Hakuna MapData! » Blog Archive » Beetest – a simple utility for testing Apache Hive scripts locally for non-Java developers
rss

Beetest – a simple utility for testing Apache Hive scripts locally for non-Java developers

| Posted in Programming, Testing, Troubleshooting |

Recently, I have been refactoring one of our Hive scripts. Because, I introduced significant changes, a query is resource-intensive (process almost two terabytes of data) and … I wanted to iterate fast, I decided to test it locally.

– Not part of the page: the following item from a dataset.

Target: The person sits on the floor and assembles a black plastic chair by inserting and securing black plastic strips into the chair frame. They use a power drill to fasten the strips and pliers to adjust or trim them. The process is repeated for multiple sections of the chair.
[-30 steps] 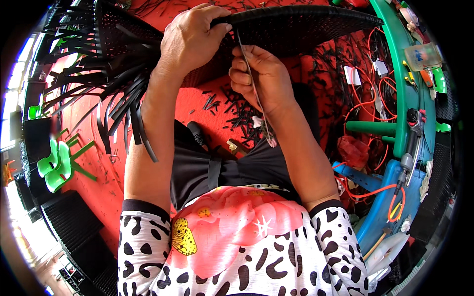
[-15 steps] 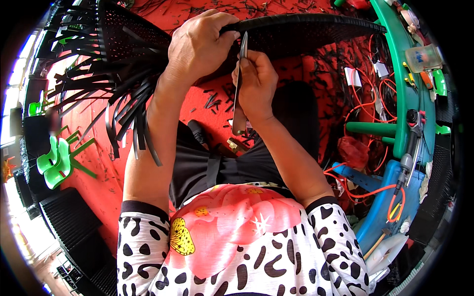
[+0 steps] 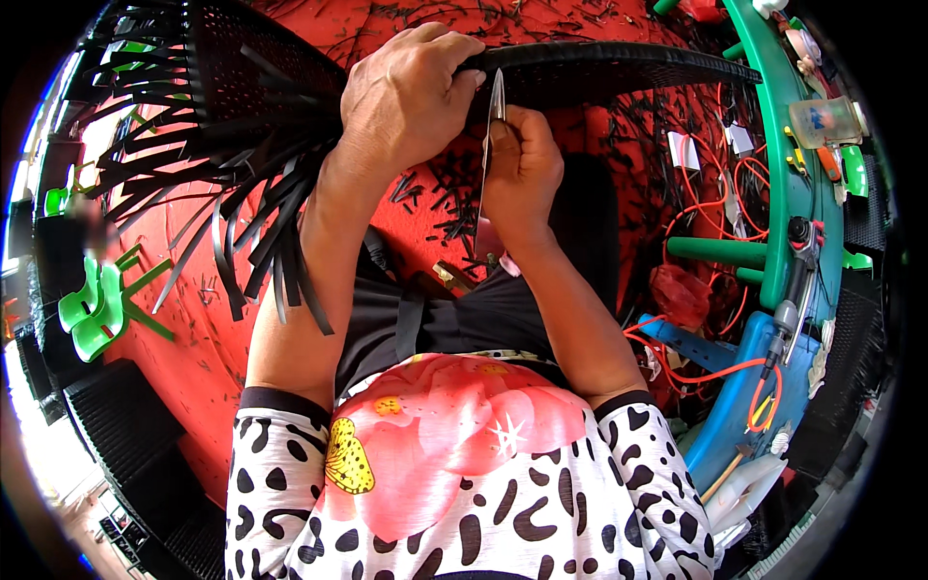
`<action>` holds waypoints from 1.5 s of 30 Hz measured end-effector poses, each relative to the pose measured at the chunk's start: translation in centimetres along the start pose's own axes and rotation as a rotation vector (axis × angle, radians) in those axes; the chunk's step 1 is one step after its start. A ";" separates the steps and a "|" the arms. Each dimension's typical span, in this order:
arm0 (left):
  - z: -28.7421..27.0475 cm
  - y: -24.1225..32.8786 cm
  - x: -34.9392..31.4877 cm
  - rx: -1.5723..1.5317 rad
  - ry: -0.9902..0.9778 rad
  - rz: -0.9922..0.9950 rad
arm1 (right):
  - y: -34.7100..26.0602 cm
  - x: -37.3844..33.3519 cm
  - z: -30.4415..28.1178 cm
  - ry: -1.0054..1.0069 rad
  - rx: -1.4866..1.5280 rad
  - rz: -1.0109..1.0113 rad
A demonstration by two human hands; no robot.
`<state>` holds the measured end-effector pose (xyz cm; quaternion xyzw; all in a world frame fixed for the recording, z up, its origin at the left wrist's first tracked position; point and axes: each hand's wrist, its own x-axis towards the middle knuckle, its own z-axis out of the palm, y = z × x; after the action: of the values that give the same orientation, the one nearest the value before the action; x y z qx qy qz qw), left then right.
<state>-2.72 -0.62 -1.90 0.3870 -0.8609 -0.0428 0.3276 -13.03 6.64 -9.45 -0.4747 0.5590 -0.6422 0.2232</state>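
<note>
My left hand is closed on the dark rim of a black woven piece, thumb and fingers pinching it. That piece stretches from the upper left to the green table at the right. Many loose black strips fan out from its left part and hang beside my left forearm. My right hand is closed round a flat metal blade with a pointed tip. It is held upright, tip just below the rim and close to my left fingertips. I cannot tell whether the tip touches the woven piece.
A green table stands at the right, with a clear plastic cup on it. A blue stool carries an air tool with an orange hose. Green chairs stand at the left. Black scraps litter the red floor.
Both hands have shifted slightly to the right in the picture. The blade has turned more edge-on, its broad face now less visible. My left hand still grips the rim.
</note>
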 end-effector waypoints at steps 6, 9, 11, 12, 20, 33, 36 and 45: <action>0.0 0.2 0.0 0.006 0.005 0.005 | -0.8 -0.2 0.0 -0.025 0.172 0.143; 0.0 0.2 -0.2 0.008 0.012 0.005 | -1.5 -0.1 0.0 -0.044 0.379 0.297; 0.2 0.0 -0.2 0.011 0.027 0.015 | -2.7 0.3 -0.4 -0.066 0.554 0.438; 0.2 0.1 -0.2 0.006 0.025 0.008 | -2.8 0.3 -0.5 -0.076 0.580 0.463; 0.0 0.7 -0.7 0.018 0.035 -0.002 | -4.3 1.3 -2.4 -0.207 0.640 0.625; 0.3 1.4 -1.4 0.027 0.054 -0.013 | -4.2 2.4 -4.3 -0.388 1.036 0.831; 0.3 1.5 -1.5 0.033 0.061 -0.012 | -3.8 2.7 -4.5 -0.438 1.190 0.888; 0.3 1.3 -1.3 0.023 0.036 0.019 | -4.9 2.3 -4.2 -0.367 0.272 0.439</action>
<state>-3.09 1.14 -2.44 0.3834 -0.8589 -0.0230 0.3388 -16.46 8.26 -3.76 -0.4162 0.5074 -0.5513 0.5152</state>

To make it easier, I implemented Beetest – a super simple utility that helps you to test your Apache Hive scripts locally without any Java knowledge.

Motivation

There are multiple reasons why Apache Hive was created by Facebook. One of the reasons is that many people, who wants to run distributed computation on top of Hadoop cluster, are excelent at SQL, but they do not know (or do not want to use) Java. Apache Hive achieves this goal in 99% – although it provides a powerful SQL-like language called HiveQL, many extensions e.g. UDFs, SerDes and unit tests must be still written in Java today.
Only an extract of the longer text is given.